In the coming labs you will begin opperating on large matricies and you will notice computation times increasing substantially. One solution to this problem is the threads library. The threads library solves one of two problems that the python functions you will be using have. Being able to run funtions in parallel will decrease computation times linearly with thread count, but will fail to solve the biggest problem with python: compilation time. 

# Compilation and numba

Numba decorators are refered to as 'just in time' compilers. Because python is a high level language that can dynamically assume data types, large portions of memory are allocated for each individual object in your code, and functions are compiled at the time they are called so that data typing can be assumed. In contrast, numba compiles a function the first time it is called with the data type it is passed, then opperates under the assumption that data types will not change in subsequent calls. This allows numba funtions to remain compiled to be called later.

![Numba.png](attachment:Numba.png)

In [1]:
from numba import njit, prange, jit, stencil
import numpy as np
import matplotlib.pyplot as plt
from time import time
from multiprocessing import Pool
import multiprocessing as mp

## Linear Algebra

In Lab_03 you will be dealing with various algorithms that operate on matricies of varying sizes.

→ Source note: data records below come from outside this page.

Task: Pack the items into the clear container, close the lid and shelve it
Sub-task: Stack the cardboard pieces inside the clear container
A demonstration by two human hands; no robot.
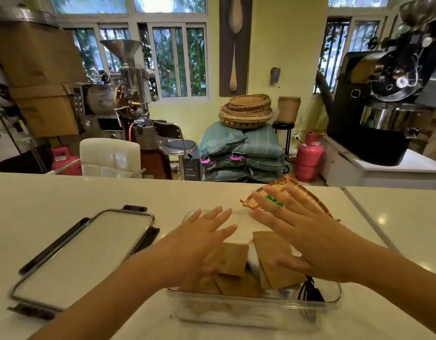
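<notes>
A clear rectangular container (256, 312) sits on the white counter in front of me. Several brown paper packets (232, 260) lie inside it, along with a black item with cords (311, 292) at its right end. My left hand (199, 244) hovers flat over the container's left half, fingers spread, holding nothing. My right hand (302, 239) is spread over the right half, also holding nothing. Behind the right hand lies a brown packet with orange pattern and green print (280, 192), partly hidden by the fingers. The container's lid (81, 256), clear with black clips, lies flat to the left.
The white counter (64, 192) runs across the view, with a seam at the right. Beyond its far edge stand coffee roasting machines (128, 94), pink gas cylinders (309, 159), stacked sacks with woven baskets (246, 111), a stool and cardboard boxes.
</notes>
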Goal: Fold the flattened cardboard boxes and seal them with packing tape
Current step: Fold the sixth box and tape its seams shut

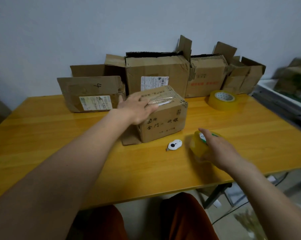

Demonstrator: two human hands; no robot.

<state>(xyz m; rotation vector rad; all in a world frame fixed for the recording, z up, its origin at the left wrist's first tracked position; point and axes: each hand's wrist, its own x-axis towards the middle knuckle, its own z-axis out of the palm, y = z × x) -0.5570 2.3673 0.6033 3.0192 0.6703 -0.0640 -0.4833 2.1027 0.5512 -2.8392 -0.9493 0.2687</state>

As matrix size increases so does computation time. Using numba you can take advantage of for loops instead of fearing them and all their shortcomings in Python. 

Write about multipilcation here

### Matrix multiplication

In [None]:
# Python realization of matrix multiplication
N = 500;M = 500
A = np.random.rand(M,N)
B = np.random.rand(N,M)
C = np.random.rand(M,M)

# direct implement
tic = time()
for i in range(M):
    for j in range(M):
        for k in range(N):
            C[i,j] += A[i,k]*B[k,j]
toc = time()
print('Direct implement O(n^3): {} s'.format(toc-tic))

# vectorization
# tic = time()
# for i in range(M):
#     for j in range(M):
#         C[i,j] = np.sum(A[i,:]*B[:,j])
# toc = time()
#print('Vectorization implement: {} s'.format(toc-tic))

# for package usage
# tic = time()
# C = A@B
# toc = time()
#print('Package implement: {} s'.format(toc-tic))

#numba njit

def Multiply(A, B, C):
    for i in range(M):
        for j in range(M):
            for k in range(N):
                C[i,j] += A[i,k]*B[k,j]
                
    return C

#VS

@njit
def njitMultiply(A, B, C):
    for i in range(M):
        for j in range(M):
            for k in range(N):
                C[i,j] += A[i,k]*B[k,j]
                
    return C



tic = time()
C = njitMultiply(A, B, C)
toc = time()
print('numba Direct implement O(n^3): {} s'.format(toc-tic))

@njit(parallel=True)
def njitMultiplyParr(A, B, C):
    for i in prange(M):
        for j in prange(M):
            for k in prange(N):
                C[i,j] += A[i,k]*B[k,j]
                
    return C

tic = time()
C = njitMultiplyParr(A, B, C)
toc = time()
print('numba Parallel implement O(n^3): {} s'.format(toc-tic))

In [None]:
M = 5000

def MakePairs(M):
    A=np.zeros((M*M, 2))
    for i in range(M):
        for j in range(M):
            A[i] = [i, j]
            
    return A



tic = time()
C = MakePairs(M)
toc = time()
print('Direct implement O(n^2): {} s'.format(toc-tic))

@njit
def MakePairsJIT(M):
    A=np.zeros((M*M, 2))
    for i in range(M):
        for j in range(M):
            A[i] = [i, j]
            
    return A

tic = time()
C = MakePairsJIT(M)
toc = time()
print('Direct Numba implement O(n^2): {} s'.format(toc-tic))

@njit(parallel=True)
def MakePairsJITP(M):
    A=np.zeros((M*M, 2))
    for i in prange(M):
        for j in prange(M):
            A[i] = [i, j]
            
    return A

tic = time()
C = MakePairsJITP(M)
toc = time()
print('Parallel Numba implement O(n^2): {} s'.format(toc-tic))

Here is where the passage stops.